Она угрюмо ждала хоть какого-то проявления праздничного настроения. Сколько ей еще сидеть в этой комнате с высокими стенами, где каждое слово отражалось эхом, и смотреть на кислую мину свекрови, пока Франко и отец разговаривали с виноделом и его сыном? Мария попыталась привлечь к себе внимание мужа, но тот так углубился в разговор, что не замечал ее.

Произвели следующую смену блюд – Мария уже давно была сыта. И все же она опустошила тарелку, потому что знала: это вызовет неудовольствие Патриции. И точно. Графиня удивленно подняла брови: сама она накалывала вилкой крошечные кусочки голубиной грудки. В следующий миг она отложила приборы.

– Скоро одиннадцать часов. Проверю, охладила ли Клара шампанское.

Патриция жеманно промокнула губы салфеткой от невидимых капель вина, громко отодвинула стул, чтобы встать.

Едва она вышла из столовой, Мария тайком расстегнула пуговицу блузы. Обширное меню давило на желудок, и она злилась на себя за то, что съела так много.

Во время беременности Мария в угоду Франко отказалась носить штаны.

– Такой тесный брючный пояс не пойдет на пользу ребенку, – аргументировал муж.

Но Мария была уверена, что беспокойство Франко вызвано скорее консервативными взглядами Патриции в одежде. Контесса была в ужасе, узнав, что Мария не носит корсет. По ее мнению, даже дамы в положении не должны были от него отказываться. Теперь же свекрови придется смириться с мыслью, что и после родов Мария не собиралась заковывать тело в проволочные тиски!

Мария подергала Франко за рукав.

– Почему бы нам не отказаться от десерта и не отправиться на небольшую прогулку?

– Прогулка? Но ведь скоро наступит время, когда нужно выходить на террасу, – ответил Франко. – Кто же будет радоваться такому долгожданному фейерверку?

Он подмигнул Марии, и это немедленно разозлило ее. Почему он вел себя так, будто она ребенок? Все из-за того, что Мария еще ни разу в жизни не видела фейерверка? Внезапно ей почти перехотелось увидеть невероятный воздушный спектакль.

– Мы ведь можем посмотреть на фейерверк и внизу, у порта, правда? Разве ты не слышишь, сколько народа уже высыпало на улицы?

Она указала в сторону окна, из которого доносились одинокие возгласы и безудержный смех. Иногда в палаццо ветер заносил обрывки музыки и песен.

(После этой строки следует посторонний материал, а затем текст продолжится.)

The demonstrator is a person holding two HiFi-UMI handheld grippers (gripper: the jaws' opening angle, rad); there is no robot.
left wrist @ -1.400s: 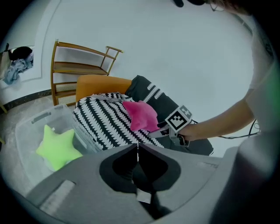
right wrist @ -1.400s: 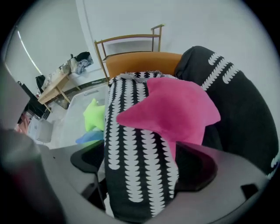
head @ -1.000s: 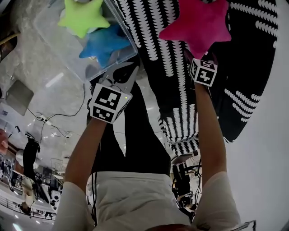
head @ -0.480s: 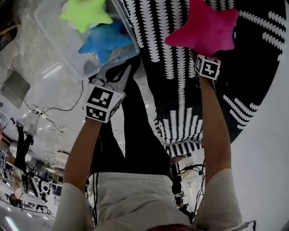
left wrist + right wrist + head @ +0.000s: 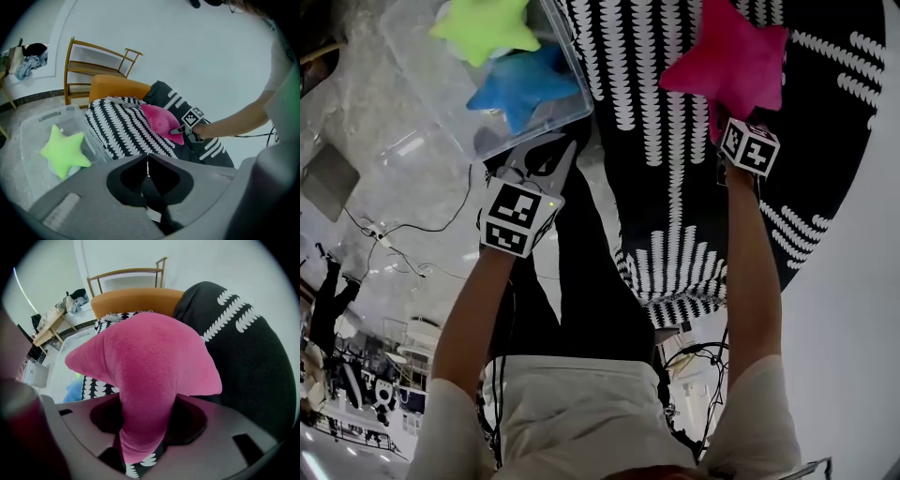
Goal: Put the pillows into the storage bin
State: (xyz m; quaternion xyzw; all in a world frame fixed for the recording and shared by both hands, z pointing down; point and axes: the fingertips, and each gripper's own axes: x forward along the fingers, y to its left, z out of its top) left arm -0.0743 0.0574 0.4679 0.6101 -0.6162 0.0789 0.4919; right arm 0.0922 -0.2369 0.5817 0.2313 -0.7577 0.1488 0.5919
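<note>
A pink star pillow (image 5: pixel 731 61) (image 5: pixel 150 362) lies on the black and white patterned cushions (image 5: pixel 666 141). One of its arms runs down between the jaws of my right gripper (image 5: pixel 727 117) (image 5: pixel 143 427), which are closing and pinch it. The clear storage bin (image 5: pixel 422 94) (image 5: pixel 33 126) stands to the left and holds a green star pillow (image 5: pixel 487 28) (image 5: pixel 65 150) and a blue star pillow (image 5: pixel 525 89). My left gripper (image 5: pixel 553 155) (image 5: pixel 147 161) hovers just short of the bin's near corner, shut and empty. The left gripper view also shows the pink star pillow (image 5: pixel 159 122).
An orange seat (image 5: pixel 117 86) and a wooden rack (image 5: pixel 98 56) stand behind the cushions against a white wall. A dark round cushion (image 5: pixel 243 357) fills the right side. A cable (image 5: pixel 412 230) trails across the pale floor at left.
The right gripper has closed round the pink pillow's arm, and the pillow has bunched up and shifted slightly right. The left gripper has barely moved.
</note>
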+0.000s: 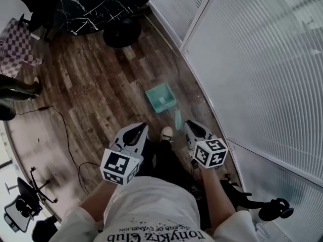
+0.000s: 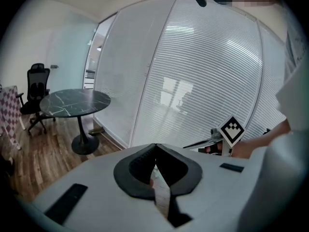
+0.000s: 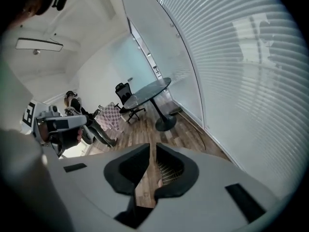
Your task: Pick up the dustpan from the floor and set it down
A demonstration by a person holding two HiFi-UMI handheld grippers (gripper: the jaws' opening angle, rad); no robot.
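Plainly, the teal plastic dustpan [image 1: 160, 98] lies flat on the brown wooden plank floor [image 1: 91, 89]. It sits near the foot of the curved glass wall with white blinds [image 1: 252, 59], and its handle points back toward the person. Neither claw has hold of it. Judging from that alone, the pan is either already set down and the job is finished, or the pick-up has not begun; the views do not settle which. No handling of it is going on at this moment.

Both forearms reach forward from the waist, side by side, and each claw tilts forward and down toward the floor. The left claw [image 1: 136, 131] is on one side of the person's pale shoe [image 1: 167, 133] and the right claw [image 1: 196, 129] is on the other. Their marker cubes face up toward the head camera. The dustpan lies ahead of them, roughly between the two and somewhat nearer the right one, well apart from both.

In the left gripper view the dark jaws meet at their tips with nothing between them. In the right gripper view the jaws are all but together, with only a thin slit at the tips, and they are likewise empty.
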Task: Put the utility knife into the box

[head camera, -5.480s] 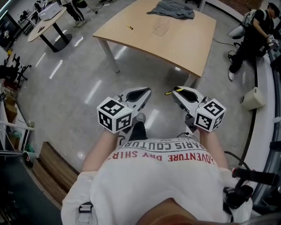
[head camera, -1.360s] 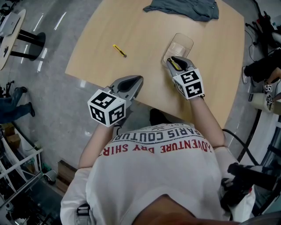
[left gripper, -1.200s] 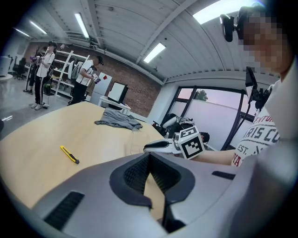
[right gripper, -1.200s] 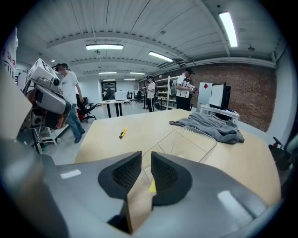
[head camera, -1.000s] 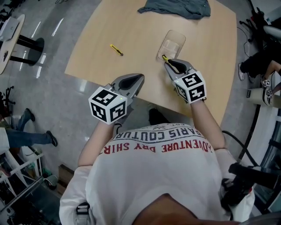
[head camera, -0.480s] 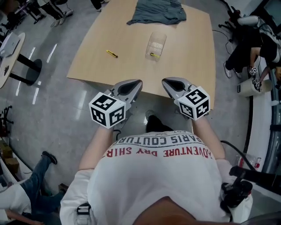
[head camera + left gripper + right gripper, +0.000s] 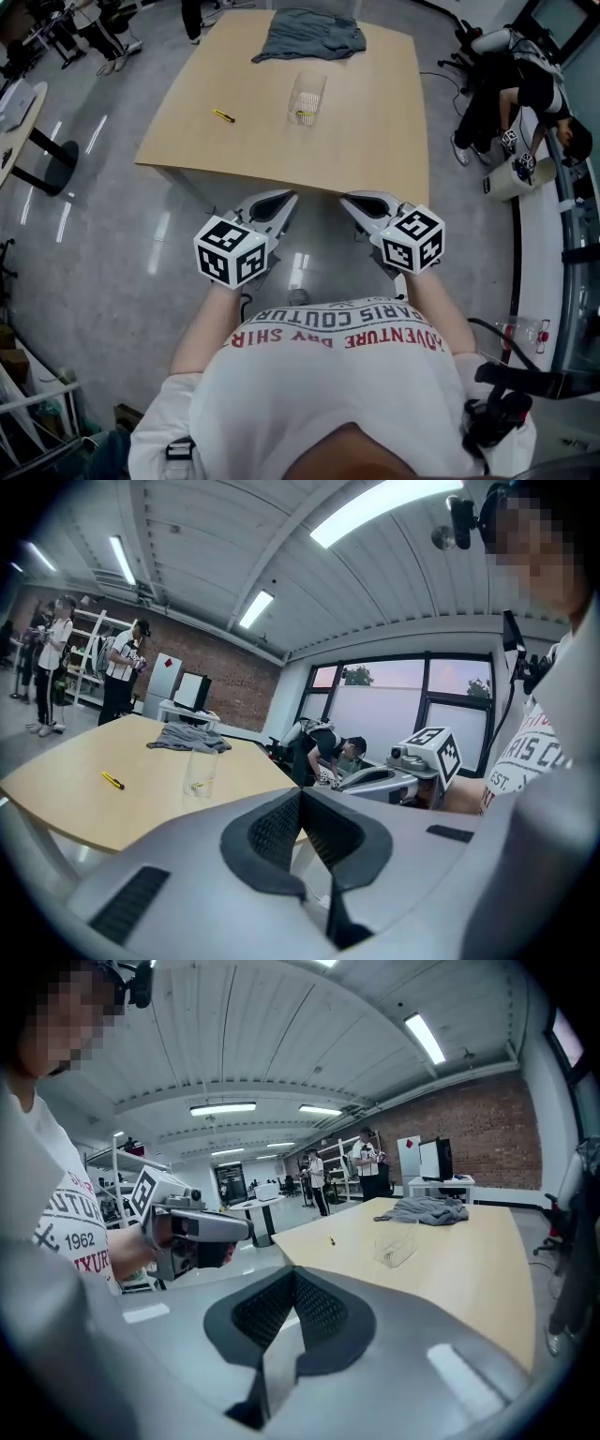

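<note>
Two yellow knives show on the table (image 7: 375,122): one knife (image 7: 305,114) sits inside the clear box (image 7: 307,89), at the end of the box nearer the person, and the other knife (image 7: 223,116) lies bare on the wood well to the left of the box. Beyond the box a grey cloth (image 7: 309,33) lies crumpled near the table's far edge. Both grippers hang short of the table's near edge, over the floor, well apart from box and knives. The left gripper (image 7: 284,199) has its jaws pressed together with nothing between them; its own view shows the ribbed pads meeting in one line, with the box (image 7: 200,773) and the other knife (image 7: 112,781) far off on the tabletop. The right gripper (image 7: 349,200) is likewise closed and empty, its pads meeting in its own view, where the box (image 7: 397,1249) and the other knife (image 7: 331,1239) also appear. At the right of the head view a person (image 7: 511,84) bends over beside the table.
</note>
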### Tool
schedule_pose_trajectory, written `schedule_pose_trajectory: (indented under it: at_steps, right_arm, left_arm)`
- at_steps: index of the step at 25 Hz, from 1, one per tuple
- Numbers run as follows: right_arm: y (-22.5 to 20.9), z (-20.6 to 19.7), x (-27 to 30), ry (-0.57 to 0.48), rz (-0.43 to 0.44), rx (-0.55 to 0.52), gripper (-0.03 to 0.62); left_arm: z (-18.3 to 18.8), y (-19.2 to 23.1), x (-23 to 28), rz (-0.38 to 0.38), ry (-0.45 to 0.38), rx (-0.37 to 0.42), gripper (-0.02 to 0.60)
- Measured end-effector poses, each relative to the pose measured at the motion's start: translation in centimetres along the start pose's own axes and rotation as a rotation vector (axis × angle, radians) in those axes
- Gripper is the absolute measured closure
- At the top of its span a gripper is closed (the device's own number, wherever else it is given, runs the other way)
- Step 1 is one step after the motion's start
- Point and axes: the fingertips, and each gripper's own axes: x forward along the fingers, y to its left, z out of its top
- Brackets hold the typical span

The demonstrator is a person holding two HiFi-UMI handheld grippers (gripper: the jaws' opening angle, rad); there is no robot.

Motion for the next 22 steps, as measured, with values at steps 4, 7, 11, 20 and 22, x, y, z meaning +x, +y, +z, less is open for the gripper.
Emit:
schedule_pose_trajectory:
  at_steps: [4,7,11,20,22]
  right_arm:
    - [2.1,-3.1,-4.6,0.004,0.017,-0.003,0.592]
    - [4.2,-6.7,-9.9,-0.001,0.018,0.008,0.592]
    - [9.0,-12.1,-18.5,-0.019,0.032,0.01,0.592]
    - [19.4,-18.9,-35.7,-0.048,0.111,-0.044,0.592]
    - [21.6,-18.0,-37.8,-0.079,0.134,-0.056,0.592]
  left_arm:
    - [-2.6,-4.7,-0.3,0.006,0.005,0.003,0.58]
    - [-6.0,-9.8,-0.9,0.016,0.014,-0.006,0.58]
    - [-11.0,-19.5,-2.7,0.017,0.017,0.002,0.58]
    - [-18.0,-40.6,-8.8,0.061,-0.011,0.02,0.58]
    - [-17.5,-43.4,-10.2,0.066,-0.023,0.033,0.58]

– Кажется, у людей настоящий всенародный праздник!

– Это пьянь! – скривил губы граф.

– Отец прав. Многие в эту ночь выпивают больше, чем стоило бы. Мало радости в том, когда тебя толкают и задевают локтями.

– Речь идет не о радости Марии: не подобает членам семьи де Лукка смешиваться с простым людом, – перебил сына граф. – Только послушай, как они горланят!

Он с отвращением покачал головой.

– А что плохого в том, что мужчины в последнюю ночь года выпьют лишнего? В этих людях есть хоть немного жизни! – возразила Мария.

«В отличие от тебя», – хотела она добавить, но вместо этого поджала губы, чтобы не застонать. У Марии всегда начинались судорожные боли в животе, когда она волновалась. Это пугало ее… Будто голодный волк хотел схватить ее ребенка… Она невольно потянулась к Франко и вцепилась в его руку.

– Что случилось? Тебе нехорошо, mia cara? Может, тебе стоит ненадолго прилечь? – Не дожидаясь ответа, он отодвинул стул Марии в сторону и приподнял ее. Франко виновато взглянул на отца. «Ничего не поделаешь: женщины и их настроения», – словно говорил он, и Мария это уловила. Но все же она позволила, чтобы муж проводил ее в комнату.